### YOUR ASSIGNMENT
Write out the data exactly from its first line onward, ending with the line in which "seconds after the" appears.

### AVAILABLE DATA
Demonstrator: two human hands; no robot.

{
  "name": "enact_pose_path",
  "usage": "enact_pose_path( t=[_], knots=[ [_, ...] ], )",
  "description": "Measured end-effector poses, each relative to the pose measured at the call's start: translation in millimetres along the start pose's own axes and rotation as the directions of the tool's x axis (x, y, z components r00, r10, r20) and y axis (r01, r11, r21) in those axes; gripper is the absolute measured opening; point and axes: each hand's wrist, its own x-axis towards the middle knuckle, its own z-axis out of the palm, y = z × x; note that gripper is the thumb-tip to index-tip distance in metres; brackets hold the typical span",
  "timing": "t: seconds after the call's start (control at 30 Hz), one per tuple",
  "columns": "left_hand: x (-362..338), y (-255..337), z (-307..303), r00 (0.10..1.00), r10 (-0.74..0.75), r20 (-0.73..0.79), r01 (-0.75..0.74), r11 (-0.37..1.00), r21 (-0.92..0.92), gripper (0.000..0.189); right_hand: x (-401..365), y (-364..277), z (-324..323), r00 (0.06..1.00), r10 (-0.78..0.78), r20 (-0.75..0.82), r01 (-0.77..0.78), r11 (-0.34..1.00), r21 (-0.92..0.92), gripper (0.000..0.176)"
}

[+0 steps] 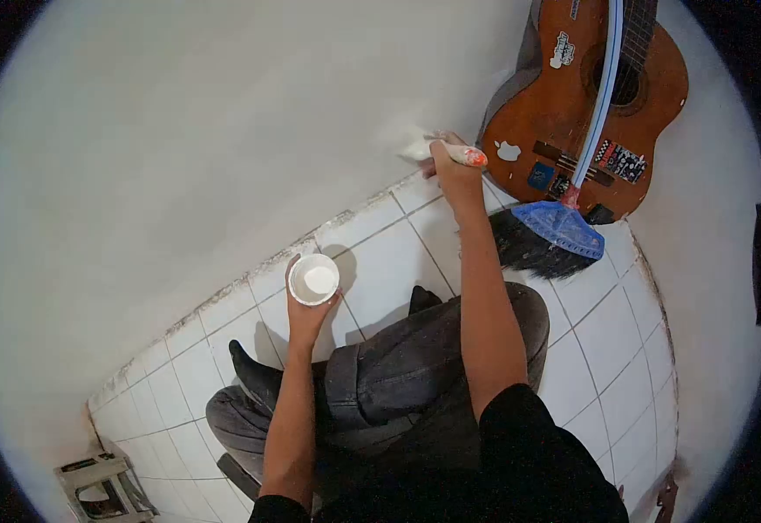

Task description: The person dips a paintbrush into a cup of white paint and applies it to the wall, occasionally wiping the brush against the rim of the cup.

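My left hand [308, 321] is wrapped round a white cup [297, 281], held upright over the tiles near the foot of the wall. White paint [320, 280] shows inside it. Farther right, my right hand [455, 170] grips a paintbrush [467, 155] by its pale handle, which ends in an orange-red tip. The whitish bristle end points left, right at the lower part of the pale wall [250, 131], just above the floor edge. My fingers partly hide the middle of the brush.
An acoustic guitar [529, 113] with stickers leans in the corner at right. In front of it stands a broom [563, 228] with a blue head and dark bristles. My crossed legs [398, 375] rest on the white tiles [398, 253]. A worn stool [106, 488] is at lower left.
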Motion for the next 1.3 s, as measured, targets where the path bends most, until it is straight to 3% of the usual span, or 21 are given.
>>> enact_pose_path(
  t=[0.1,0.17,0.23,0.27,0.37,0.43,0.5,0.57,0.63,0.7,0.77,0.8,0.9,1.03,1.1,1.3],
  knots=[
    [1.0,2.7,-0.3,0.999,-0.032,-0.008,0.033,0.993,0.113,0.099,-8.8,-4.6,-4.1,0.997,-0.070,0.016,0.071,0.995,-0.076,0.026],
    [2.7,-9.5,-1.8,0.999,0.026,-0.021,-0.024,0.993,0.111,0.099,-20.5,-23.8,0.1,0.972,-0.102,0.211,0.118,0.991,-0.066,0.023],
    [3.4,-4.5,-0.3,1.000,-0.002,-0.007,0.002,1.000,0.026,0.099,-28.1,-30.6,14.6,0.947,-0.139,0.290,0.161,0.985,-0.053,0.022],
    [5.2,-19.2,-4.8,1.000,-0.013,0.002,0.012,0.990,0.137,0.097,-33.1,-31.2,24.4,0.914,-0.179,0.363,0.206,0.978,-0.037,0.021],
    [2.5,-19.2,-3.7,0.999,-0.004,-0.041,0.006,0.998,0.063,0.096,-50.2,-31.7,54.6,0.857,-0.203,0.473,0.270,0.960,-0.078,0.020],
    [6.0,-15.1,-3.2,0.999,0.020,-0.045,-0.015,0.992,0.124,0.096,-64.9,-37.1,68.7,0.835,-0.111,0.539,0.202,0.973,-0.112,0.019],
    [3.1,-6.5,-2.0,0.999,-0.033,0.001,0.033,0.999,-0.019,0.094,-72.4,-20.2,85.8,0.765,-0.186,0.617,0.410,0.880,-0.242,0.021],
    [3.1,-12.3,-3.5,1.000,0.007,0.008,-0.007,1.000,0.004,0.091,-83.4,-10.5,96.9,0.743,-0.213,0.635,0.439,0.870,-0.223,0.023],
    [3.3,-0.4,-1.0,0.999,0.001,0.052,0.005,0.994,-0.111,0.088,-93.6,-15.3,101.4,0.646,-0.182,0.741,0.528,0.808,-0.262,0.023],
    [3.4,-3.3,-0.9,0.998,-0.021,0.057,0.032,0.978,-0.208,0.089,-98.4,-15.5,104.9,0.641,-0.102,0.761,0.533,0.773,-0.345,0.025],
    [4.8,-6.3,-3.0,0.998,-0.023,0.066,0.027,0.998,-0.052,0.089,-99.5,-10.2,107.1,0.611,-0.110,0.784,0.603,0.707,-0.371,0.027],
    [3.3,-3.2,-2.5,0.998,0.009,0.060,-0.003,0.995,-0.098,0.089,-99.1,-7.1,108.0,0.598,-0.164,0.785,0.659,0.659,-0.364,0.029],
    [4.4,-1.2,-1.0,0.998,-0.025,0.059,0.033,0.989,-0.144,0.089,-97.8,-4.1,108.7,0.605,-0.086,0.791,0.600,0.703,-0.382,0.032],
    [3.3,1.1,-1.5,0.998,0.045,0.047,-0.040,0.994,-0.104,0.090,-100.7,-4.2,111.3,0.592,-0.087,0.801,0.615,0.692,-0.379,0.035],
    [4.2,-0.7,-3.3,0.997,0.040,0.063,-0.032,0.992,-0.125,0.091,-101.8,-6.0,113.1,0.569,0.017,0.822,0.585,0.694,-0.420,0.037],
    [5.2,7.3,-1.4,0.997,0.030,0.076,-0.022,0.995,-0.096,0.091,-101.8,-9.3,113.3,0.575,0.101,0.812,0.549,0.688,-0.475,0.038]
  ],
)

### SOLVED EXERCISE
Demonstrator: two human hands; no robot.

{
  "name": "enact_pose_path",
  "usage": "enact_pose_path( t=[_], knots=[ [_, ...] ], )",
  "description": "Measured end-effector poses, each relative to the pose measured at the call's start: translation in millimetres along the start pose's own axes and rotation as the directions of the tool's x axis (x, y, z components r00, r10, r20) and y axis (r01, r11, r21) in those axes; gripper is the absolute measured opening; point and axes: each hand's wrist, its own x-axis towards the middle knuckle, its own z-axis out of the palm, y = z × x; note that gripper is the thumb-tip to index-tip distance in metres; brackets hold the typical span",
  "timing": "t: seconds after the call's start (control at 30 Hz), one per tuple",

No further output is required for this answer.